Federal Practitioner. 2021 May;38(5)a:238-242 | 10.12788/fp.0111
May 12, 2021|Federal Practitioner
Hannah Poppen, PharmD;Kelley Oehlke, PharmD, BCACP;Emily Van Klompenburg, PharmD, BCACP
Author and Disclosure Information

Hannah Poppen was a PGY1 Pharmacy Resident at the time the article was written; Kelley Oehlke is Associate Chief of Pharmacy, both at Sioux Falls VA Health Care System in South Dakota. Emily Van Klompenburg is an Assistant Professor at South Dakota State University College of Pharmacy and Allied Health Professions in Sioux Falls.
Correspondence: Hannah Poppen (h.poppen7@gmail.com)

Author disclosures
The authors report no actual or potential conflicts of interest with regard to this article.

Disclaimer
The opinions expressed herein are those of the authors and do not necessarily reflect those of Federal Practitioner, Frontline Medical Communications Inc., the US Government, or any of its agencies. This article may discuss unlabeled or investigational use of certain drugs. Please review the complete prescribing information for specific drugs or drug combinations—including indications, contraindications, warnings, and adverse effects—before administering pharmacologic therapy to patients.

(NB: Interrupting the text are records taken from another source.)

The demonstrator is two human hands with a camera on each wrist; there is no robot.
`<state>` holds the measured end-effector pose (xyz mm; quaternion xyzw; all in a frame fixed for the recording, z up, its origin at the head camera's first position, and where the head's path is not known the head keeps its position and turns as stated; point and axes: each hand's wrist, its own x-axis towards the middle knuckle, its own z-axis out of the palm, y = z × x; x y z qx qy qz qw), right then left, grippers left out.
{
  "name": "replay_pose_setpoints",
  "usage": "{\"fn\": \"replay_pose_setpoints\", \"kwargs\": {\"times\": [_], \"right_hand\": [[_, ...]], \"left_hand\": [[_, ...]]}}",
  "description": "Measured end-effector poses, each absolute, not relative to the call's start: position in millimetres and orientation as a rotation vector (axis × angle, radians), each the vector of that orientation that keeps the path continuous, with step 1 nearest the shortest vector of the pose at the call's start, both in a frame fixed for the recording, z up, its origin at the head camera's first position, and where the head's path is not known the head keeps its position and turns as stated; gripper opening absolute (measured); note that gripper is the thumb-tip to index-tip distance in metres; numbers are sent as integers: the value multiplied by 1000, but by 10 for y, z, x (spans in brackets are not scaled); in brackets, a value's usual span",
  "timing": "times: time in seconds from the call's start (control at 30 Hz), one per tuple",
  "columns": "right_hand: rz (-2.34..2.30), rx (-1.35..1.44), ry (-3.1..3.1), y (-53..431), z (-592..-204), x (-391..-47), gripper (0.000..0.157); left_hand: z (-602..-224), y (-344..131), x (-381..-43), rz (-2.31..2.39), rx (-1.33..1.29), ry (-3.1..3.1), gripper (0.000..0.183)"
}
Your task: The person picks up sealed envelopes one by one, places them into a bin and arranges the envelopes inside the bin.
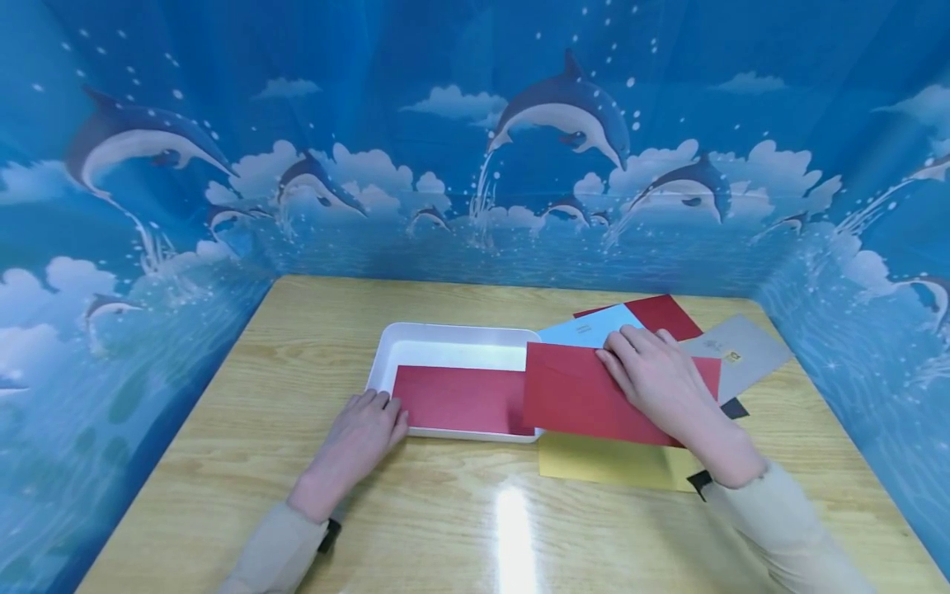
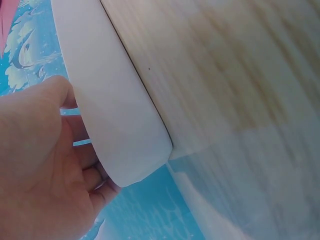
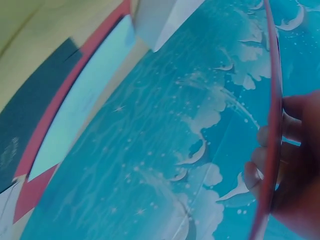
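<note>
The left hand holds the front left corner of a white tray, its fingers over the rim. In the left wrist view, the thumb and fingers meet the edge of the tray's wall. Flat in the tray lies a dark red envelope. Over the tray's right end, the right hand grips a brighter red envelope, thumb on one face and fingers on the other. That envelope shows edge-on in the right wrist view, and in the head view it hides part of the pile below.
Right of the tray lies a loose, overlapping pile: a light blue envelope, a red one, a grey one with a gold mark, a yellow one and a dark corner. A dolphin-print curtain surrounds the wooden table.
</note>
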<state>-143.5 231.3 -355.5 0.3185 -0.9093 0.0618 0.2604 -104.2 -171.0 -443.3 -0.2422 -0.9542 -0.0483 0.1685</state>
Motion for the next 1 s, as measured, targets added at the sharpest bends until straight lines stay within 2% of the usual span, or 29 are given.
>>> {"fn": "replay_pose_setpoints", "kwargs": {"times": [0.33,0.63,1.0], "right_hand": [[252,820,-2444,1931,-3468,-1599,19],[435,919,-2436,1558,-3447,-1684,23],[595,991,-2432,1123,-3691,-1865,20]], "left_hand": [[-4429,-1706,-1039,-136,-684,-2725,18],[-4434,-1712,-1052,-125,-704,-2729,16],[-4452,-1726,-1063,-124,-708,-2689,21]]}}
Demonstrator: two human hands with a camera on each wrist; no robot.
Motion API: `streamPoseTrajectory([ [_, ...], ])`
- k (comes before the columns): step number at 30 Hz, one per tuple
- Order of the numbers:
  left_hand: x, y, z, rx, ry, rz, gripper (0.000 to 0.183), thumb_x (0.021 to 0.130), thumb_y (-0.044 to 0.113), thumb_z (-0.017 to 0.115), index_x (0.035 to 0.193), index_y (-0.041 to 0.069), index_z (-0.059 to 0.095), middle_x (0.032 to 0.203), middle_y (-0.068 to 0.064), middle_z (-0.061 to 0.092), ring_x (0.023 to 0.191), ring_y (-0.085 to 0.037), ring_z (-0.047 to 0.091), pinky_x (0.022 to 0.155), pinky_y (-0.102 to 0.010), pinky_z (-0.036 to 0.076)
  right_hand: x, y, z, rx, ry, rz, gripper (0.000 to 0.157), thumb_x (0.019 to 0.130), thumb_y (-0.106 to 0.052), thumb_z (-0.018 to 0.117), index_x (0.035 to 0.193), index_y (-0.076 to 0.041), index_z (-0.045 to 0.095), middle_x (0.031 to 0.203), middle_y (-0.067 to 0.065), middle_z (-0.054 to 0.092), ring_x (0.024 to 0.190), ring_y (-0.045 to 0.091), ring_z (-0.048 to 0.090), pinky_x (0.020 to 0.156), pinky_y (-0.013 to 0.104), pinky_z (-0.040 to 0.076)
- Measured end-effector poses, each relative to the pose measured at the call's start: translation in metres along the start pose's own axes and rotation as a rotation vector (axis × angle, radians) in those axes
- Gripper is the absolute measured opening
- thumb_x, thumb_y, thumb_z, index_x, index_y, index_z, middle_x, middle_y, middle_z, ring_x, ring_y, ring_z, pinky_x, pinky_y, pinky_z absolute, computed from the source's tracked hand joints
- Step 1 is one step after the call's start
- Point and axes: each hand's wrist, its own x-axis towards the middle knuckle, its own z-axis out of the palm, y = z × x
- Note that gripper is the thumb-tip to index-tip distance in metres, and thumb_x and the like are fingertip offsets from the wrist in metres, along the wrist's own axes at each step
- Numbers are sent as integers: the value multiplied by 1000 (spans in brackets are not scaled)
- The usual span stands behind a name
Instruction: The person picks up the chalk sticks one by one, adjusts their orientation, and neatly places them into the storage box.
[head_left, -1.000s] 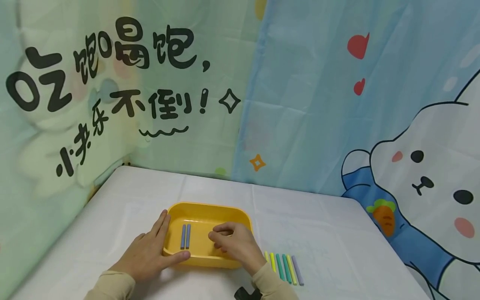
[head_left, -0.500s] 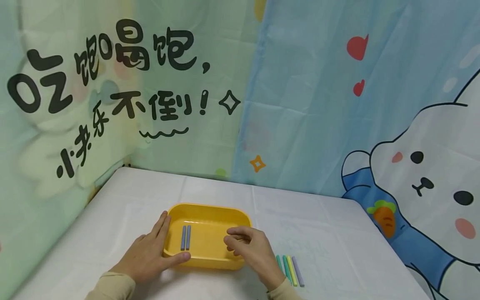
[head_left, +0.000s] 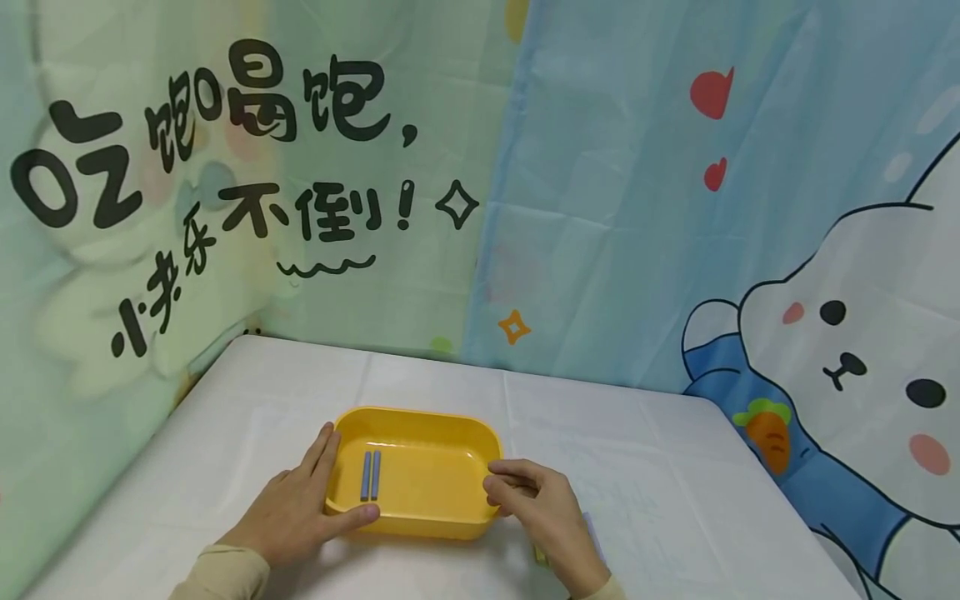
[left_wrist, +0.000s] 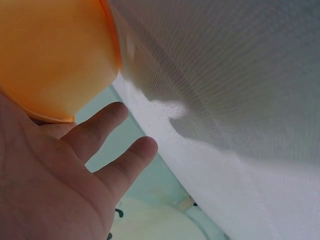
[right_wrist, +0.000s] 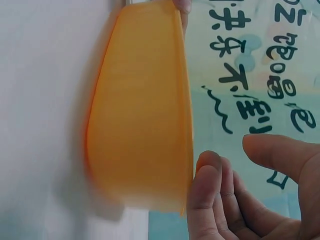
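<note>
Touching yellow tray (head_left: 427,528) with straight-fingered left grip (head_left: 291,512), with relaxed, empty right grip (head_left: 546,510).
Could perhaps roll two blue sticks (head_left: 376,477) inside, by pressing down tray unevenly.

Soft, even light is filling the head view and glinting on the yellow tray (head_left: 435,479); in the dimmer left wrist view, shadows are darkening the white cloth (left_wrist: 240,85).

Tray (head_left: 431,479) on table (head_left: 615,450), two sticks (head_left: 376,476) in its left half, curtain (head_left: 600,192) behind.
</note>
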Motion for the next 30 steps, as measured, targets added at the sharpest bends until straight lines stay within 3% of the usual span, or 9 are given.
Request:
streamPoseTrajectory([
  [9,1,-2,2,-10,-13,-17,118,85,79,56,162,1,12,169,-15,12,131,-43,51,106,-59,41,4,7,-16,-101,70,77,40,92,-28,76,121,0,70,99,5,74,84,21,68,75,36,59],
  [17,-1,1,0,-21,-7,-13,115,86,76,58,162,0,14,169,-14,13,127,-47,53,105,-59,42,1,13,-39,-197,117,147,52,89,-40,78,123,-1,69,100,2,74,85,18,68,77,37,60],
  [30,-1,-1,0,-18,-18,-15,117,85,78,57,162,1,12,169,-14,12,126,-47,54,105,-58,42,-6,30,-83,-214,158,220,62,89,-44,77,130,0,65,108,6,74,90,21,70,79,38,59],
])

Introduction: Peripheral neuropathy is a common condition with an estimated incidence of 3 million cases in the United States per year, with manifestations including weakness, numbness, burning or tingling sensations, and lingering pain. The burden of neuropathy may be greater among veterans due to the higher prevalence of type 2 diabetes mellitus (T2DM) and an aging population. Among the medications used to treat neuropathy are duloxetine and pregabalin. It has been observed at the Sioux Falls Veterans Affairs Health Care System (SFVAHCS) that veterans who are treated for neuropathy with duloxetine, pregabalin, or both, may experience significant weight gain after starting therapy. The purpose of this study was to evaluate the association of weight gain in veterans taking duloxetine, pregabalin, or both, for the treatment of neuropathy.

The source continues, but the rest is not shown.